[INPUT RECORDS — start]

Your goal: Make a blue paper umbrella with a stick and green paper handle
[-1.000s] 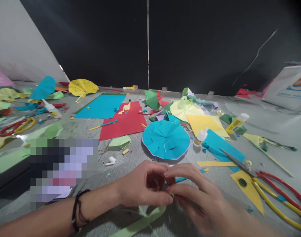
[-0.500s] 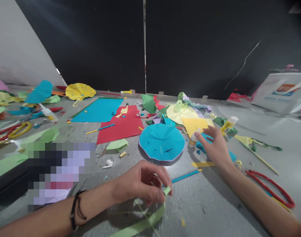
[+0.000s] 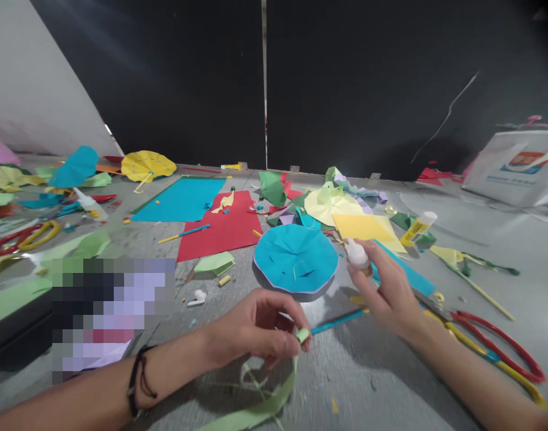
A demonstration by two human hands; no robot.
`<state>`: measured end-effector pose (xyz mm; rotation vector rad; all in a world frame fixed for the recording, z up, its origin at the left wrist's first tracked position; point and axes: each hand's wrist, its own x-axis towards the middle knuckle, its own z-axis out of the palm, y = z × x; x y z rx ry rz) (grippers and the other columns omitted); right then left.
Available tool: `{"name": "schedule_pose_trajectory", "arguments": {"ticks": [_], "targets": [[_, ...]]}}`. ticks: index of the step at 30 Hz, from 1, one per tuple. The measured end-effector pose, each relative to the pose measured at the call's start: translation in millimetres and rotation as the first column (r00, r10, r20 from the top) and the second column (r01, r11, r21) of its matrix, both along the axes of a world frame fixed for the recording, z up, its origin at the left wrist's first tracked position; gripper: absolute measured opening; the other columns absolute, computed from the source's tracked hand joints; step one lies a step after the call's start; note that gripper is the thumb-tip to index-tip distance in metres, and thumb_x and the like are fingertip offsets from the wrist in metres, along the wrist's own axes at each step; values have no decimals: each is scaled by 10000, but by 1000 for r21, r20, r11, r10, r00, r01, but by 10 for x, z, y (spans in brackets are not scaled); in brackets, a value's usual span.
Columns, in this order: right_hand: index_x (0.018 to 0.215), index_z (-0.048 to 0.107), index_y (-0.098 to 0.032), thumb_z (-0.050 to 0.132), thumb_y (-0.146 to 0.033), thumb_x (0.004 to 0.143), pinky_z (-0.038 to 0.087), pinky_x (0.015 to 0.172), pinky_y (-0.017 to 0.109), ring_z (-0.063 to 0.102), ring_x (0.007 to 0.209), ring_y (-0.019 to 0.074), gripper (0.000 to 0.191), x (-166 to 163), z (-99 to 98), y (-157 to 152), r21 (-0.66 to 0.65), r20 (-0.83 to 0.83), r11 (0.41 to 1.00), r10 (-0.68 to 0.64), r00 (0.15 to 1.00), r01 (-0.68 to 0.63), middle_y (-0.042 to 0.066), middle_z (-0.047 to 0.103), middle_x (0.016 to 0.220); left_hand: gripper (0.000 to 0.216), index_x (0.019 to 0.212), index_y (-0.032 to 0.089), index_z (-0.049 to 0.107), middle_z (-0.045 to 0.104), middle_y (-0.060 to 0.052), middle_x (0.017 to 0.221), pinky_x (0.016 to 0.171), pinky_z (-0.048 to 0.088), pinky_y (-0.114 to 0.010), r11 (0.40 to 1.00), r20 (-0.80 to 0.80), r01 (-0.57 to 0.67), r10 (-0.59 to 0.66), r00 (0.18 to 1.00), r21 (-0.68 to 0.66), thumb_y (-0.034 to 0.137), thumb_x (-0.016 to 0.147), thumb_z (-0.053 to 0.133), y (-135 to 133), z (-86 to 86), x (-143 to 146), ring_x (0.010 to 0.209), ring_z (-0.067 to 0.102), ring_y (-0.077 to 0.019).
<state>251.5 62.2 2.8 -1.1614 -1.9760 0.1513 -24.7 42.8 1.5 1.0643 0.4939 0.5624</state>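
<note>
Closest in, a light green paper strip curls over the desk at six o'clock from the left hand, which pinches the rolled end between thumb and fingers. Out at three o'clock lie scissors with red and yellow handles. A slim blue paper stick spans the space between the hands, and just past two o'clock, here's the right hand, thumb and fingers pinching a tilted glue bottle; whether it's off the desk, I can't tell! At one o'clock sits a wavy-edged blue paper disc. Beyond, a red paper sheet at eleven, a glue stick at two. Way back, a yellow paper parasol toward eleven, a white bag at two.
</note>
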Motion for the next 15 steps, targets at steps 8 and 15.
{"name": "schedule_pose_trajectory", "arguments": {"ticks": [8,15], "targets": [[1210,469,-209,456,-159,820,491,543,286,641,598,167,393,-231,163,-543,20,189,931,355,916,-365,22,701,849,358,812,153,743,727,-44,786,419,410,-181,996,-41,85,-85,996,-11,391,639,948,15,-11,-24,513,533,-80],[1167,536,-207,406,-152,710,445,462,298,673,541,173,478,-317,222,-536,44,274,863,475,836,-504,5,717,763,360,822,154,739,640,0,705,481,362,-218,988,-90,84,-73,993,128,375,640,957,25,-27,-47,529,504,-84]]}}
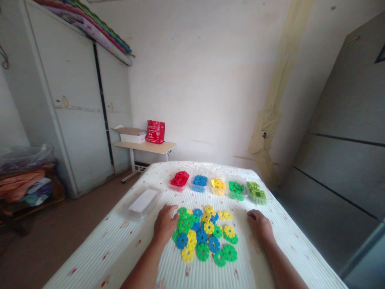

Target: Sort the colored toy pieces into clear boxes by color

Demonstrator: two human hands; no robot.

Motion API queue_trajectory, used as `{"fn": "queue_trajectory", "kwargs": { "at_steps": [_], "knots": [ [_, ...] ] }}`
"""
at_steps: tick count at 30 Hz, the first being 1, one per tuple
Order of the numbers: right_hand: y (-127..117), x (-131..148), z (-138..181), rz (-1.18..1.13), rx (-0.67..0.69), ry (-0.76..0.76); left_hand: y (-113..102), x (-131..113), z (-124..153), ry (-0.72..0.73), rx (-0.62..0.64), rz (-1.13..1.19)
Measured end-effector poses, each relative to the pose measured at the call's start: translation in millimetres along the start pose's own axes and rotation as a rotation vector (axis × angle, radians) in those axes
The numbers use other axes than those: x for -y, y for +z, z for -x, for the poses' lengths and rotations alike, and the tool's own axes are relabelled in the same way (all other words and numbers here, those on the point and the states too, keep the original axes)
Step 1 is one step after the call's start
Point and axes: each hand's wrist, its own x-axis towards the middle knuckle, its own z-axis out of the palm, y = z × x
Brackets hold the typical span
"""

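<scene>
A pile of flower-shaped plastic snap discs (201, 236) in green, yellow and blue lies on the table between my hands, some overlapping. My left hand (165, 223) rests at the left edge of the pile, its thumb and forefinger apart, close to the green discs (184, 222). To the right, apart from the pile, my right hand (261, 225) lies on the cloth with its fingers curled in; no object shows in it. The nearest pieces to that hand are yellow discs (229, 230) and green discs (230, 253).
Behind the pile stand clear tubs of red pieces (179, 180), blue pieces (199, 182), yellow pieces (218, 186), green pieces (236, 189) and light green pieces (256, 192). A clear plastic lid or tray (141, 202) lies left. A side table (144, 147) holds a red bag (155, 131).
</scene>
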Motion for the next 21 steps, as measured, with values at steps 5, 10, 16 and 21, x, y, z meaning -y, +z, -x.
{"fn": "queue_trajectory", "kwargs": {
  "at_steps": [5,10,16,21],
  "knots": [
    [0.5,1.4,-0.3,0.028,0.014,-0.009,-0.7,-0.4,-0.7,0.001,0.022,0.024],
    [-1.6,12.4,4.6,-0.002,-0.011,0.001,-0.9,-0.4,-0.3,-0.024,0.034,0.052],
    [-8.4,38.4,12.9,-0.257,0.141,-0.062,-1.5,-0.6,0.4,-0.039,0.024,0.072],
    [-19.3,60.8,22.6,-0.407,0.41,-0.136,-1.7,-0.9,0.4,-0.033,0.012,0.082]
  ]
}}
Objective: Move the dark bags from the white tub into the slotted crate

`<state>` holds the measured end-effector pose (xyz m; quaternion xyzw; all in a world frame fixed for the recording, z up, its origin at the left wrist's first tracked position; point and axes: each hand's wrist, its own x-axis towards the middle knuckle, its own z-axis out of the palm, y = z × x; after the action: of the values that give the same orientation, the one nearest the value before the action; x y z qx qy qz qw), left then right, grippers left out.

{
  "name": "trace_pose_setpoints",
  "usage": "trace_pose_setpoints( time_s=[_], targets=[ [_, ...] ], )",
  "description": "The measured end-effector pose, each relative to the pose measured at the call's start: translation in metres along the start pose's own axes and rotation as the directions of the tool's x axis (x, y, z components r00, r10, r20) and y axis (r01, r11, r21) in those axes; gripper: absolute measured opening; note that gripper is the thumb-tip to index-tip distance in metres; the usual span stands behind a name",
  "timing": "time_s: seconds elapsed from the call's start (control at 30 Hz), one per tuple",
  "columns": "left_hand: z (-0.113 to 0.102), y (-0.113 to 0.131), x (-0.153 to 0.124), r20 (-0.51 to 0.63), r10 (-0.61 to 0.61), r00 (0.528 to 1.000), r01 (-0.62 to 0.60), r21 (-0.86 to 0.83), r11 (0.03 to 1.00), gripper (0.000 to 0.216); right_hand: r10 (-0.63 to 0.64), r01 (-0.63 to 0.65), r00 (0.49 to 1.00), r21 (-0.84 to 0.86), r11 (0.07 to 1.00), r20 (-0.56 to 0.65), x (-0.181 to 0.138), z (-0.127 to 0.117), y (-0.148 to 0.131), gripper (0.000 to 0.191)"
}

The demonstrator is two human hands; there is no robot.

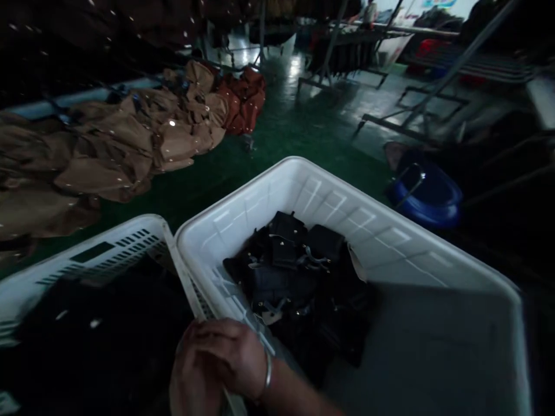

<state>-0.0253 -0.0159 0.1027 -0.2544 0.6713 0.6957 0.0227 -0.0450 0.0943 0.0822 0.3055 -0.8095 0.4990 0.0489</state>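
Your right hand (229,355), a bangle (267,375) at its wrist, lies curled over your left hand (193,381), the two pressed together at the near rim where the two crates meet; whether they pinch anything, you cannot tell in this dim light. Just beyond them the white crate (381,242) holds a small heap of black pieces (299,277) with metal fittings, most of its floor bare. The slotted crate (108,245) to your left is filled with dark cloth. On the green floor (277,144) further out lies a long pile of brown garments (121,144), and a blue basin (427,196) to the right.
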Motion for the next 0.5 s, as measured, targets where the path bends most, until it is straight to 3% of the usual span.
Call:
trace_pose_setpoints(
  time_s=[0.03,0.07,0.1,0.13,0.2,0.27,0.33,0.4,0.5],
  targets=[
    [0.02,-0.002,0.005,0.029,-0.034,0.999,0.035,-0.041,0.999,0.029,0.153,-0.145,0.976,0.059,0.988,-0.157,-0.023,-0.01,0.015,0.029],
    [0.041,-0.003,0.012,0.06,-0.056,0.997,0.06,-0.059,0.996,0.037,0.328,-0.308,0.902,0.113,0.945,-0.282,-0.048,-0.021,0.034,0.029],
    [0.063,-0.006,0.02,0.11,-0.071,0.991,0.077,-0.053,0.996,0.044,0.484,-0.466,0.791,0.145,0.873,-0.373,-0.076,-0.032,0.056,0.025],
    [0.086,-0.01,0.028,0.163,-0.067,0.984,0.067,0.008,0.998,0.051,0.655,-0.65,0.65,0.165,0.742,-0.387,-0.106,-0.041,0.08,0.025],
    [0.126,-0.025,0.044,0.359,-0.05,0.932,-0.062,0.292,0.955,0.058,0.926,-0.952,0.248,0.107,0.287,-0.284,-0.167,-0.056,0.128,0.038],
    [0.155,-0.047,0.057,0.57,-0.089,0.817,-0.254,0.494,0.832,0.055,0.964,-0.997,0.023,0.063,0.042,-0.264,-0.224,-0.063,0.17,0.056],
    [0.17,-0.073,0.064,0.721,-0.181,0.669,-0.405,0.558,0.724,0.046,0.96,-0.992,-0.125,0.03,-0.122,-0.251,-0.27,-0.063,0.202,0.075],
    [0.173,-0.094,0.065,0.79,-0.299,0.536,-0.519,0.588,0.62,0.045,0.943,-0.968,-0.243,-0.008,-0.252,-0.228,-0.301,-0.055,0.231,0.091],
    [0.172,-0.107,0.059,0.738,-0.534,0.413,-0.647,0.65,0.398,0.05,0.921,-0.932,-0.331,-0.083,-0.353,-0.207,-0.325,-0.039,0.274,0.105]
  ],
)
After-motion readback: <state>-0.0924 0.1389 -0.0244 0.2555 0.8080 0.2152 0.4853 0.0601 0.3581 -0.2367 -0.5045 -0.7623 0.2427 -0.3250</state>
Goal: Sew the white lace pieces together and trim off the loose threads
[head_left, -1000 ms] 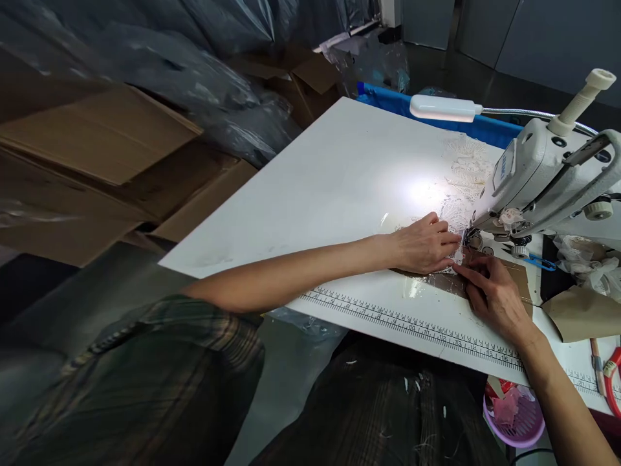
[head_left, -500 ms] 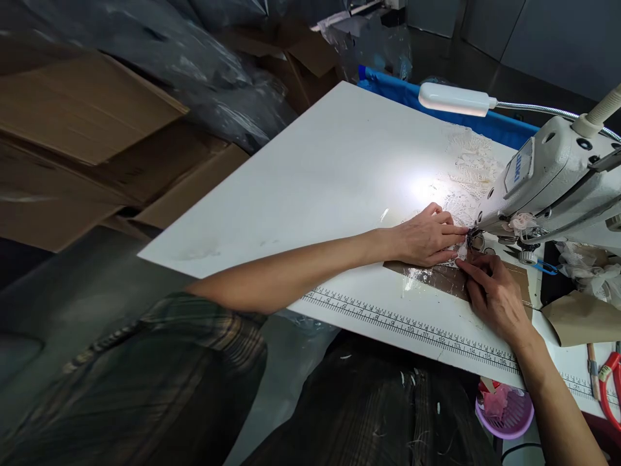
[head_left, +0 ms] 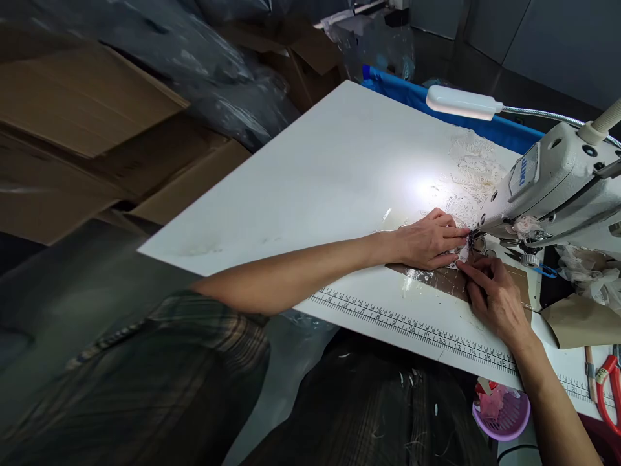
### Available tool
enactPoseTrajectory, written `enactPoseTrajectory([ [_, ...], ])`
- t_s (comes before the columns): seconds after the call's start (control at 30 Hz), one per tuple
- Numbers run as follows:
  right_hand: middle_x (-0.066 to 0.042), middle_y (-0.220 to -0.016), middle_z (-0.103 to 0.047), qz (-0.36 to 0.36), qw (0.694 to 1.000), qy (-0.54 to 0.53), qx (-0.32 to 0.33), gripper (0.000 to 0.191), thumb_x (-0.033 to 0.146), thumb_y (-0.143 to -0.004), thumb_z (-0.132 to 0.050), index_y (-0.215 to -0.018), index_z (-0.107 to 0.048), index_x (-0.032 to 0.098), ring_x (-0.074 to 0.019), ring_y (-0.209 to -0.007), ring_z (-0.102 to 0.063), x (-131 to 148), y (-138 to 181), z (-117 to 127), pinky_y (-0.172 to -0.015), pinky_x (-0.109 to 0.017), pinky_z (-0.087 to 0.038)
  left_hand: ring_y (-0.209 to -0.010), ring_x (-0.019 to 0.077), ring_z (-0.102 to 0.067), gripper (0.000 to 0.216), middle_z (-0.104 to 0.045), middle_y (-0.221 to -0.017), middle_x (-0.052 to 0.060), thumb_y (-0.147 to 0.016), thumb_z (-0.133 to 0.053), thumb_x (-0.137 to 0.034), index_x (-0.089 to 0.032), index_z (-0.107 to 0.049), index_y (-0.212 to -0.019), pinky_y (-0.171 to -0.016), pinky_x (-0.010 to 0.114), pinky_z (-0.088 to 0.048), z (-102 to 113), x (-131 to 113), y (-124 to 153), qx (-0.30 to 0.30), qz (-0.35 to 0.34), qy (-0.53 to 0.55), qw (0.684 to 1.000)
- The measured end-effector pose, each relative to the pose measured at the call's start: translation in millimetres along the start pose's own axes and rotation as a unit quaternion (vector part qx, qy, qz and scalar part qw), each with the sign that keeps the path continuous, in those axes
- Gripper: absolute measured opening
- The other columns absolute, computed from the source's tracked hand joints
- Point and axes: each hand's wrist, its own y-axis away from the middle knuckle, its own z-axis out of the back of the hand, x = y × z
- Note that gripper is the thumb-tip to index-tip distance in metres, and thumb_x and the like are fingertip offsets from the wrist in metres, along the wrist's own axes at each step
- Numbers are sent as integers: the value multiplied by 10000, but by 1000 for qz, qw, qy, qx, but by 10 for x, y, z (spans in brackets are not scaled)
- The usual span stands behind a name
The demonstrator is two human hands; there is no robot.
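Note:
White lace fabric (head_left: 473, 169) lies on the white table from behind the needle area of the sewing machine (head_left: 543, 194) down to both hands. My left hand (head_left: 429, 241) rests flat on the lace, fingers stretched toward the presser foot (head_left: 474, 238). Just in front of the foot, my right hand (head_left: 493, 292) has its thumb and index finger closed at the near edge of the lace; the fabric between them is mostly hidden. A brown strip (head_left: 439, 279) on the tabletop runs under the right hand.
A lamp (head_left: 460, 102) lights the table (head_left: 310, 175), with a printed ruler (head_left: 412, 329) along its near edge. Red-handled scissors (head_left: 604, 388) and a brush (head_left: 590, 374) lie at right. Below hangs a purple basket (head_left: 509, 417). Cardboard boxes (head_left: 82, 97) stand at left.
Both hands keep nearly the same place at the presser foot, with the lace under them. The whole view has shifted slightly.

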Motion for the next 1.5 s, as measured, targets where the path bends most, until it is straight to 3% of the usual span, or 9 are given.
enactPoseTrajectory([
  [0.63, -83, -1003, -587, -14, 1000, -16, -2, 376, 177, -918, -489, -1183, -743, 260, -188, -830, -600, -5, -5, 10, -718, -324, -565, -1094, 282, -562, 375, -611, -1388, 119, -1017, -380, -339, -191, -638, -1245, -921, 440, -338, 1, -9, -19, 11, -3, -60, 998],
  [0.77, -82, -1028, -586, -20, 1000, -17, 12, 394, 184, -926, -477, -1215, -727, 280, -192, -857, -604, -5, -1, 19, -756, -331, -567, -1040, 257, -592, 323, -671, -1243, 149, -1007, -430, -312, -138, -659, -1153, -932, 417, -369, -23, -51, -37, -25, -18, -102, 994],
  [0.93, -94, -1036, -591, -18, 1000, -13, 14, 391, 185, -921, -479, -1217, -722, 264, -209, -894, -612, 10, 4, 18, -756, -340, -568, -884, 171, -636, 306, -744, -1020, 61, -1022, -395, -209, -207, -700, -991, -915, 381, -436, -44, -73, -55, -44, -65, -101, 992],
  [1.27, -94, -1005, -605, -30, 999, 9, 41, 365, 212, -950, -466, -1213, -716, 253, -190, -834, -630, 32, -28, 42, -662, -305, -570, -920, 164, -667, 268, -751, -1101, 35, -1023, -442, -227, -227, -710, -1019, -1020, 413, -413, -37, -60, 0, -73, -60, -105, 990],
  [1.5, -110, -1025, -606, -41, 997, 22, 64, 372, 241, -970, -448, -1245, -698, 243, -181, -774, -638, 46, -71, 71, -572, -284, -550, -949, 174, -645, 311, -723, -1191, 45, -1039, -397, -226, -212, -703, -1088, -995, 398, -402, -13, -79, -9, -34, -31, -129, 991],
])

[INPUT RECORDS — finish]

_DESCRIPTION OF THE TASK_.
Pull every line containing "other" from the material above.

_WORKED SOLUTION_.
`<state>`: measured end-effector pose (xyz mm; rotation vector rad; all in a world frame fixed for the recording, z up, its origin at the left wrist's first tracked position; point and axes: each hand's wrist, its own x-axis towards the middle knuckle, its own z-axis out of the palm, y = z × x; x y z rx ry rz) (grippers and the other columns omitted); right then left.
Available tool: `{"name": "schedule_pose_trajectory", "arguments": {"ticks": [_], "targets": [[_, ...]]}}`. ticks: index of the step at 30 Hz, from 1, one per tuple. The measured end-effector pose, each relative to the pose measured at the call's start: translation in millimetres and rotation as the first column (r00, r10, r20 from the top) and the second column (r01, r11, r21) of its matrix, both along the axes of a world frame fixed for the recording, z up, its origin at the left wrist's first tracked position; gripper: absolute measured opening; the other columns absolute, computed from the source's tracked hand joints; step one lies a step after the call's start; note that gripper is the thumb-tip to index-tip distance in metres, and thumb_x and the like are fingertip offsets from the wrist in metres, along the wrist's own axes at each step; values have no decimals: each is scaled by 10000, but by 1000 for r21, r20, r11, r10, r00, r01, but by 10 for x, z, y (spans in brackets are not scaled); in brackets, a value's usual span.
The numbers use other axes than those: x for -y, y for +z, z for -x, for the poses' lengths and rotations alike, and the tool's own axes are relabelled in the same way (all other words and numbers here, those on the point and the states too, keep the original axes)
- The other columns absolute, computed from the source's tracked hand joints

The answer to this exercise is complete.